§ WORK INSTRUCTIONS
Extract every record, exactly as written, and ignore the pictures.

Items from a data source:
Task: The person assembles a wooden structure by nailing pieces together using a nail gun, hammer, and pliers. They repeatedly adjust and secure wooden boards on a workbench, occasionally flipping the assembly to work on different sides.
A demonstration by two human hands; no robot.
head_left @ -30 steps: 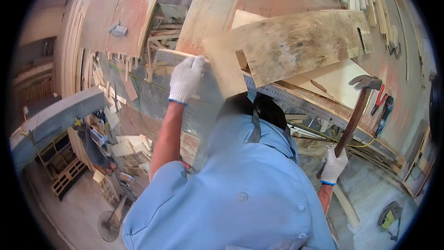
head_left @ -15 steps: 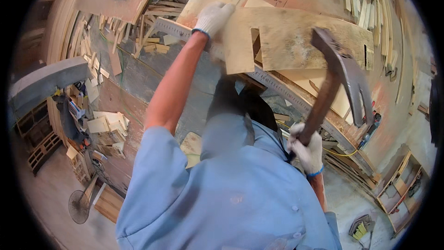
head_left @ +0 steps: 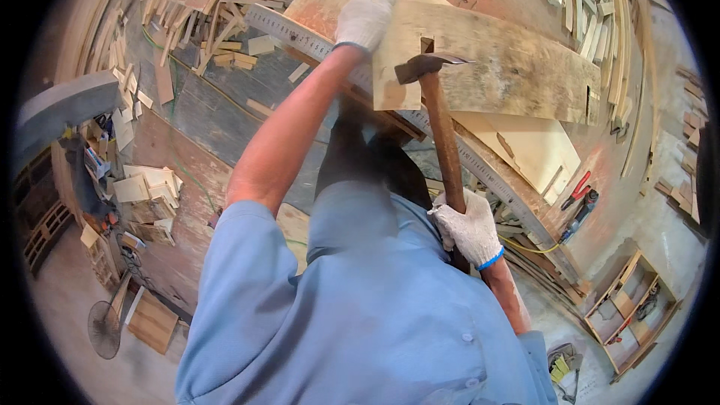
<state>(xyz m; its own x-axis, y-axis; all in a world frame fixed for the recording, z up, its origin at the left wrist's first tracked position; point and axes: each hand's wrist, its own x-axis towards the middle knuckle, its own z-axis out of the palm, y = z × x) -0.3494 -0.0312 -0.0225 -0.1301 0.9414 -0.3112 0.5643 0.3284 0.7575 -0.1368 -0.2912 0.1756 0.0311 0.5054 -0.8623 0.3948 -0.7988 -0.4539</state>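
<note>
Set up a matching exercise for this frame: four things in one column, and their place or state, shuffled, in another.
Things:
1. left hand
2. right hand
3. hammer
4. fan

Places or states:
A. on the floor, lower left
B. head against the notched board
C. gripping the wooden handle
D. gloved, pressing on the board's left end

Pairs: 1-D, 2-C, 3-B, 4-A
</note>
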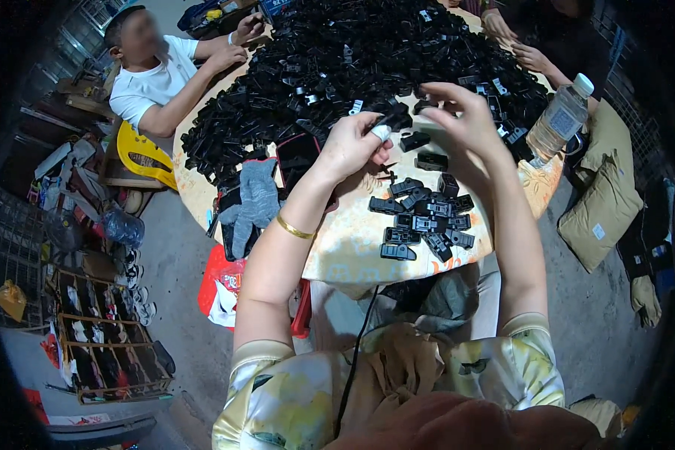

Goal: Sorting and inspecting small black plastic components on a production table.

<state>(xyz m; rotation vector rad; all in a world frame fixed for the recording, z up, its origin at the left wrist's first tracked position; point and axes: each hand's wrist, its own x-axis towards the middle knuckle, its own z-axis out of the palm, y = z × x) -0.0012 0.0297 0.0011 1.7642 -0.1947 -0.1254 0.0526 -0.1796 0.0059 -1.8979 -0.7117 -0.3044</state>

§ EXERCISE OUTPUT
Task: The person assembles a wooden structure by nailing pieces together using a nail gun, hammer, and pliers. They repeatedly adjust and secure wooden boards on a workbench, occasionally flipping the assembly to work on different sides.
A demonstration by two human hands; no robot.
head_left @ -30 steps: 
head_left @ -15 steps: 
head_left @ +0 steps: 
<state>(xyz m; its own x-axis, y-axis; all in a world frame fixed for the recording, z up, its origin at the left wrist's first tracked position; point and axes: each hand's wrist, its own x-axis towards the middle knuckle, its own z-axis out of the palm, y = z × x) -0.3494 -0.0312 -0.0225 -0.1301 0.9414 -0.3112 0.5643 0.3284 0.7575 -0.1368 -0.2912 0.1756 0.0311 0.5054 -0.8623 0.3948 -0.7988 -0.4539</state>
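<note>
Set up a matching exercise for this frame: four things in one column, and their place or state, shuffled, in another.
Things:
1. left hand
2. right hand
3. hammer
4. fan

Places or states:
A. on the floor, lower left
B. head against the notched board
C. gripping the wooden handle
D. gloved, pressing on the board's left end

Pairs: 1-D, 2-C, 3-B, 4-A
</note>
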
Goal: Sorting and inspecting small black plastic components on a production table.

<state>(xyz m; rotation vector rad; all in a world frame fixed for the recording, z up, its origin at the left wrist's first tracked position; point and axes: each hand's wrist, its own x-axis towards the middle knuckle, its own z-axis out of the palm, y = z × x) -0.0012 0.0297 0.0011 1.7642 -0.1947 -0.1254 0.0526 -0.1796 0.0059 -1.8979 -0.7117 -0.3044</state>

The output requires nothing else.